# COMP20230 Lab 2: Recursion

6th Febuary 2019

## Review: Running time and big-$\mathcal{O}$: Recursive Algorithms for Computing Powers

As example of the use of linear recursion, we consider the problem of raising a number $x$ to an arbitrary nonnegative integer, $n$. That is, we wish to compute the power function, defined as $power(x,n) = xn$. (We use the name “power” for this discussion, to differentiate from the built-in Python function _pow_ that provides such functionality.) We will consider two different recursive formulations for the problem that lead to algorithms with very different performance.
A trivial recursive definition follows from the fact that $x^n = x \cdot x^{n−1}$ for $n > 0$.


\begin{equation}
power(x,n) ==\left\{
                \begin{array}{ll}
                        1 \ if \ n = 0\\
                        x \ power(x, n − 1) \ otherwise.
                \end{array}
              \right.
\end{equation}

This definition leads to a recursive algorithm shown below:

In [1]:
def basicpower(x, n):
    '''Compute the value x**n for integer n.''' 
    if n == 0:
        return 1 
    else:
        return x  * power(x, n-1)

A recursive call to this version of power(x,n) runs in $\mathcal{O}(n)$ time.

In [2]:
def power(x, n):
    '''Compute the value x**n for integer n.''' 
    if n == 0:
        return 1 
    else:
        partial = power(x, n // 2) 
        result = partial * partial
    if n % 2 == 1:
        result *= x 
    return result

To analyze the running time of the revised algorithm, we observe that the exponent in each recursive call of function power(x,n) is at most half of the preceding exponent.

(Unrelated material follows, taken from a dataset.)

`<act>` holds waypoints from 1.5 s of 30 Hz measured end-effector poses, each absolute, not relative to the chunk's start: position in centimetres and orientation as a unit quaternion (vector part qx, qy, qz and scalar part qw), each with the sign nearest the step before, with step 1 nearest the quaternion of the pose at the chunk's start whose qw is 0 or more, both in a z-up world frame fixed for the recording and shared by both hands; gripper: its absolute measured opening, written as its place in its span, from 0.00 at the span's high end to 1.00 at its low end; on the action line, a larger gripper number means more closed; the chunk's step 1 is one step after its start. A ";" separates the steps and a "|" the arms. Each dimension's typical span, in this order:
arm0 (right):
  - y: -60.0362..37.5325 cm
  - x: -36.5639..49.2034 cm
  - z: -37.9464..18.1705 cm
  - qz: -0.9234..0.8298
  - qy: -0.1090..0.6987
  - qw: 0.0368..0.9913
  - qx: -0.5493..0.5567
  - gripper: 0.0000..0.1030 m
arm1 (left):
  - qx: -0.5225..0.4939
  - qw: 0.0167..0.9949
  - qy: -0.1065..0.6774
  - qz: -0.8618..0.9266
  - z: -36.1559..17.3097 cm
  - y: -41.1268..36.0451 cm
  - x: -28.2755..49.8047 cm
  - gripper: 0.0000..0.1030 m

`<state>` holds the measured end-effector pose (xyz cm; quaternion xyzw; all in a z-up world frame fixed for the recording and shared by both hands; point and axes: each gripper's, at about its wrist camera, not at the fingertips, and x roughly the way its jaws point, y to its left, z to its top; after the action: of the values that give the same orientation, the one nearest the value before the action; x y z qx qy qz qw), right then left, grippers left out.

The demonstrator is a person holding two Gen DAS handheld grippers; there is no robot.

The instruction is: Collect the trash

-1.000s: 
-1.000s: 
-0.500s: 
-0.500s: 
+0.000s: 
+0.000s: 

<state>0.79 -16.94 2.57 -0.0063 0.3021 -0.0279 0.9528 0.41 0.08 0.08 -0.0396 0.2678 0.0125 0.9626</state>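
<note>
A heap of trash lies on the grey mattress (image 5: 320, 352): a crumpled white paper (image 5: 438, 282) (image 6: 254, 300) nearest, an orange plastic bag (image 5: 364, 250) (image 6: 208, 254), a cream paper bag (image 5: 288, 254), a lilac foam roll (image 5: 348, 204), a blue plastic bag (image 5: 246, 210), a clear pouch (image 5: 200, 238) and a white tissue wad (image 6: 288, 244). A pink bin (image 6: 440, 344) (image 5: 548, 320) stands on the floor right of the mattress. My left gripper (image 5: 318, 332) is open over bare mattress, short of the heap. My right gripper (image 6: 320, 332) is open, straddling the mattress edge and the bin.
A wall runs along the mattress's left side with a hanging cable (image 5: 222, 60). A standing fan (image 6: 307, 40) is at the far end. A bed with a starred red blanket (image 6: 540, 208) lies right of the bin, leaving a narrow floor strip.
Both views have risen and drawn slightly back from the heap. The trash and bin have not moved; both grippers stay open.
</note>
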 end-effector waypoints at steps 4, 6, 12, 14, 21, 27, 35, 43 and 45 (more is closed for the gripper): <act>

As we saw with the analysis of binary search, the number of times that we can divide $n$ in half before getting to one or less is $\mathcal{O}(log n)$. Therefore, our new formulation of the power function results in $\mathcal{O}(logn)$ recursive calls. Each individual activation of the function uses $\mathcal{O}(1)$ operations (excluding the recursive calls), and so the total number of operations for computing power(x,n) is O(logn). This is a significant improvement over the original $\mathcal{O}(n)$-time algorithm.

**Exercise:** Test the two functions with a timer and see the difference. Identify the base case and stopping conditions.

# Exercise: Fibonacci

The sequence, in which each number is the sum of the two preceding numbers is known as the Fibonacci sequence: $1, 1, 2, 3, 5, 8, 13, 21, 34, 55, 89, 144, 233, 377, 610, 987, 1597, 2584, 4181, \cdots$ (each number is the sum of the previous two, e.g., $144=55 + 89$).

As you covered Fibonacci in Semester 1, this should be familiar. The twist is we are going to look at a variety of ways of implementing it and the complexity of execution for each.

A direct implementation of the description above would lead to pseudo code like this:

Two recursive solutions for a Fibonacci function are coded in Python below. The pseudo code version is given a function name bad_fibonacci.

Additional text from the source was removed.